– Живешь, Назарка?

– Живу, – ответил вызывающе Назар.

– И жена у тебя, и дети?..

– И жена, и дети. А что?

– Нельзя тебе детей, Назарка. След на земле оставлять нельзя.

Каретников рванулся, чтобы схватить мордастенького, но тот отпрянул на угол стола, повторил:

– Нельзя тебе след на земле оставлять, Назарка.

Каретников запустил в него бутылкой, но промахнулся. Бутылка ударилась о стену, разлетелась вдребезги. Полицай погрозил сложенным вдвое жгутом и сгинул. Словно провалился. Назар Фомич даже под стол посмотрел. Но там ничего не было – только осколки стекла на полу.

7

В детстве Галина больше всего боялась «неотложки». Когда она видела на улице эту всю устремленную вперед молочно-белого цвета машину с красным крестом над ветровым стеклом, ее охватывал страх.

Он выросла, закончила школу, поступила в медицинский, стала работать врачом, но душевный трепет при виде мчащейся по улице машины неотложной помощи не могла преодолеть. С ужасом представляла себе, как эта машина останавливается у ворот их дома, по вызову отца, или матери, или ее, Галины. И вот…

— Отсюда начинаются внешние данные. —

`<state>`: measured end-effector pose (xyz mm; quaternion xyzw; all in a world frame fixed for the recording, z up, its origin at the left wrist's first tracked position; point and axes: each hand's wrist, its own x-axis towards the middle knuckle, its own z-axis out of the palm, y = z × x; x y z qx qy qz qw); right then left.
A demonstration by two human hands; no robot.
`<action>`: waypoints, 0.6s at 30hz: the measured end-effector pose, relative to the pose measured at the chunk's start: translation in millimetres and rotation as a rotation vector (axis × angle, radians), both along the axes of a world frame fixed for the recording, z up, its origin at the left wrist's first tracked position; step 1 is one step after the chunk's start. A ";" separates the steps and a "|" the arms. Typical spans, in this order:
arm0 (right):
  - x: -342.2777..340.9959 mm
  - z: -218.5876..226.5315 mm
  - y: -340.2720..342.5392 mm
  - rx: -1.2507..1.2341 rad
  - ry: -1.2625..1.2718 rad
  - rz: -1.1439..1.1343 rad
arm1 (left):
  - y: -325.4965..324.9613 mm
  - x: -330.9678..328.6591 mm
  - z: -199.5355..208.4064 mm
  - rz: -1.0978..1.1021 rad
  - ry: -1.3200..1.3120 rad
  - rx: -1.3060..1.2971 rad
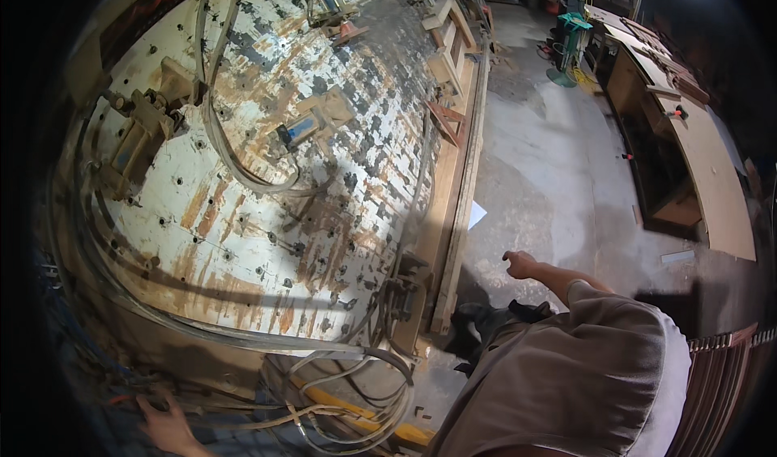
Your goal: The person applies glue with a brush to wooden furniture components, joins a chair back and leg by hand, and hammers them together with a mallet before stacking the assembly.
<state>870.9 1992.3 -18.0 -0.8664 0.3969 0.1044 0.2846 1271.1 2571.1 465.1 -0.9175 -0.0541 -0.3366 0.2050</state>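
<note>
The left hand (168, 426) is located at lower left, fingers spread, near the hoses (243, 341). The right hand (520, 264) extends over the concrete floor (550, 190), apart from a wooden rail (447, 250). The rail borders a perforated white plate (251, 214) with worn patches, carrying a blue cylinder (303, 127). A bench (716, 165) stands at right.

Table (182, 224) white, blotched black and rust; hoses (267, 342) grey.

Grey and tan hoses (328, 409), thin and flexible, looped loosely at the frame's lower centre, crossed over one another, trailing into dim clutter at lower left.
</note>
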 end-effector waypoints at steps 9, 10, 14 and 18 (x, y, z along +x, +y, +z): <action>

Это случилось ранней весной. Тополя стояли уже в молодой листве. Зазеленели каштаны. И только акации все еще чернели ветками с набухшими на них буровато-зелеными почками.

Отец позвонил перед вечером, попросил приехать, сказал, что матери неможется, и сразу же положил трубку.

Галина всполошилась. «Матери неможется» – звенело и звенело в ушах.

Не попадая в рукава шерстяной кофточки, она схватила плащ и побежала. Метнулась к остановке. Трамвая не было. И такси не видно. Решила, если бегом – быстрее будет. Что там? В голосе отца была тревога. Не в его характере поднимать панику. Что же могло случиться?

Когда неизвестность, в голову лезут всякие страхи. Галина вспоминала научную конференцию, доклад заведующего хирургическим отделением больницы Остапа Филипповича Чумаченко. Он говорил, что большинство тяжелых заболеваний проявляется внезапно. Это как пьеса в нескольких действиях. Только вначале все идет в темноте, а потом уже, иногда в последнем действии, зажигаются огни. «Верно, верно, – со страхом думала она. – У нас, в медицине, трагедии нередко начинаются исподволь… Где-то что-то тлеет незаметно. А потом вдруг – пожар. И тогда помочь очень трудно, а иногда невозможно».

Трамвай догнал ее вблизи следующей остановки. Галина вскочила в вагон, совсем запыхавшись. Какой-то парень пошутил:

– На свидание опаздывает девушка. – Он хотел еще что-то добавить, но посмотрел на Галину и осекся…

Мать лежала в спальне с грелкой на животе. На лице не столько боль, сколько огорчение.

– Я же говорила, не нужно звонить. Я знала, она прибежит ни жива ни мертва. Оно же всегда проходит. Вот и сейчас – тоже прошло.

Галина стала расспрашивать, что это за таинственное «оно». Мать рассказала неохотно, сбивчиво. Галина пошла к отцу в кабинет. Оказывается, все началось еще в феврале. Боли в животе. Приступы какой-то непонятной слабости. Однажды появилось удушье, но скоро прошло. Кто лечит? Участковый терапевт.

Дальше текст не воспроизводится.